Source data —
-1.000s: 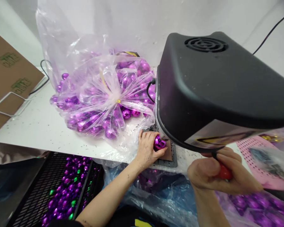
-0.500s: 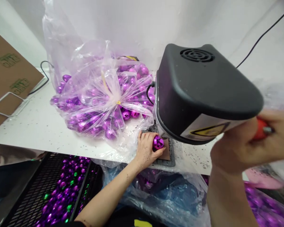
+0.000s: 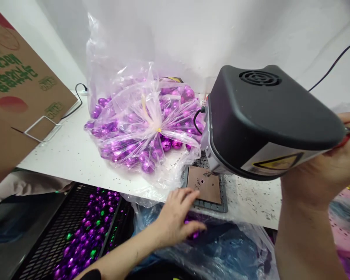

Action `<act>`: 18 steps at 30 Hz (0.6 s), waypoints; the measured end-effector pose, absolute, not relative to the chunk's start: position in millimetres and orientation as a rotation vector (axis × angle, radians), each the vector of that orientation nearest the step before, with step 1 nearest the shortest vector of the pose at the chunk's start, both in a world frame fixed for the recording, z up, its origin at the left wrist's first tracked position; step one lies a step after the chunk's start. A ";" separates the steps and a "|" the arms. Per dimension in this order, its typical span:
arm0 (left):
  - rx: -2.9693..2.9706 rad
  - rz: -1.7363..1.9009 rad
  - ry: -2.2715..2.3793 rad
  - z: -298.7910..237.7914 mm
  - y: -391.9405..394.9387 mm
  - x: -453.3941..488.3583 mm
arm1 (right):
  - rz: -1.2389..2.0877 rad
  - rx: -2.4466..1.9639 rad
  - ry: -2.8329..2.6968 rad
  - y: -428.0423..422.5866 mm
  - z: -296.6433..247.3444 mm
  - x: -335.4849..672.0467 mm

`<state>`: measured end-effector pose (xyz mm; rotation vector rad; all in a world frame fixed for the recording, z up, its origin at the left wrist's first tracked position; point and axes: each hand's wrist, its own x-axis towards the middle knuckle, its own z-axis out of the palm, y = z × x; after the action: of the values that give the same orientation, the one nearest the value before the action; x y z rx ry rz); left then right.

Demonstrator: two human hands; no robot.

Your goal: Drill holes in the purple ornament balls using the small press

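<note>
My left hand (image 3: pixel 177 216) is at the table's front edge, fingers stretched and apart, thumb out to the right. Below its thumb and fingers, partly covered, shows a shiny purple ball (image 3: pixel 195 235) over an open clear plastic bag (image 3: pixel 221 241). On the table just beyond the fingertips lies a brown square plate (image 3: pixel 207 188) with a small hole, set on a grey base (image 3: pixel 224 194). My right hand (image 3: pixel 323 167) is wrapped around a red handle (image 3: pixel 342 142) at the right side of a black-housed bench machine (image 3: pixel 274 109); much of that grip is hidden.
A tied clear bag (image 3: pixel 154 128) of purple balls stands behind the plate. At left are a cardboard box (image 3: pixel 26 89) and a white wire stand (image 3: pixel 42 128). A black crate (image 3: pixel 49 221) below holds purple and green pieces. Dark flakes litter the white tabletop (image 3: pixel 67 151).
My left hand has drawn back from the plate toward the table's front edge and opened, and the purple ball has left the plate. The right hand stays on the handle. The view has shifted left.
</note>
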<state>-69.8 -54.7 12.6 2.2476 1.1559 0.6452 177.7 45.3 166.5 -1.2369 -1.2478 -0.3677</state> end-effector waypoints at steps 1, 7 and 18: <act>2.277 0.710 1.186 18.3 -33.6 -73.0 | -0.372 -1.226 -1.269 46.6 167.2 178.6; 2.346 0.509 1.970 37.7 102.0 -90.1 | -0.272 -1.202 -1.271 54.9 170.3 182.1; 1.446 0.972 1.163 40.6 53.8 -98.2 | -0.193 -1.206 -1.252 58.4 169.2 179.2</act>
<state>-98.2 53.8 40.6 1.4464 1.1625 0.9717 179.2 58.4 169.2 -1.2062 -1.2524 -0.1934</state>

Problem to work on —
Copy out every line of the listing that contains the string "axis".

Exercise output —
Action `<act>`: 18 steps at 30 Hz (0.6 s), waypoints; the measured end-effector pose, absolute, not relative to the chunk's start: position in millimetres and orientation as a rotation vector (axis × angle, radians), each the vector of that orientation nearest the step before, with step 1 nearest the shortest vector of the pose at the chunk's start, both in a world frame fixed for the recording, z up, its origin at the left wrist's first tracked position; step one lies a step after the chunk's start. A ";" separates the steps and a "|" the arms. Per dimension in this order, its typical span:
`<state>`: measured end-effector pose (xyz mm; rotation vector rad; all in a world frame fixed for the recording, z up, its origin at the left wrist's first tracked position; point and axes: each hand's wrist, its own x-axis towards the middle knuckle, its own z-axis out of the palm, y = z × x; after the action: of the values that give the same orientation, the one nearest the value before the action; x y z rx ry rz); left then right.

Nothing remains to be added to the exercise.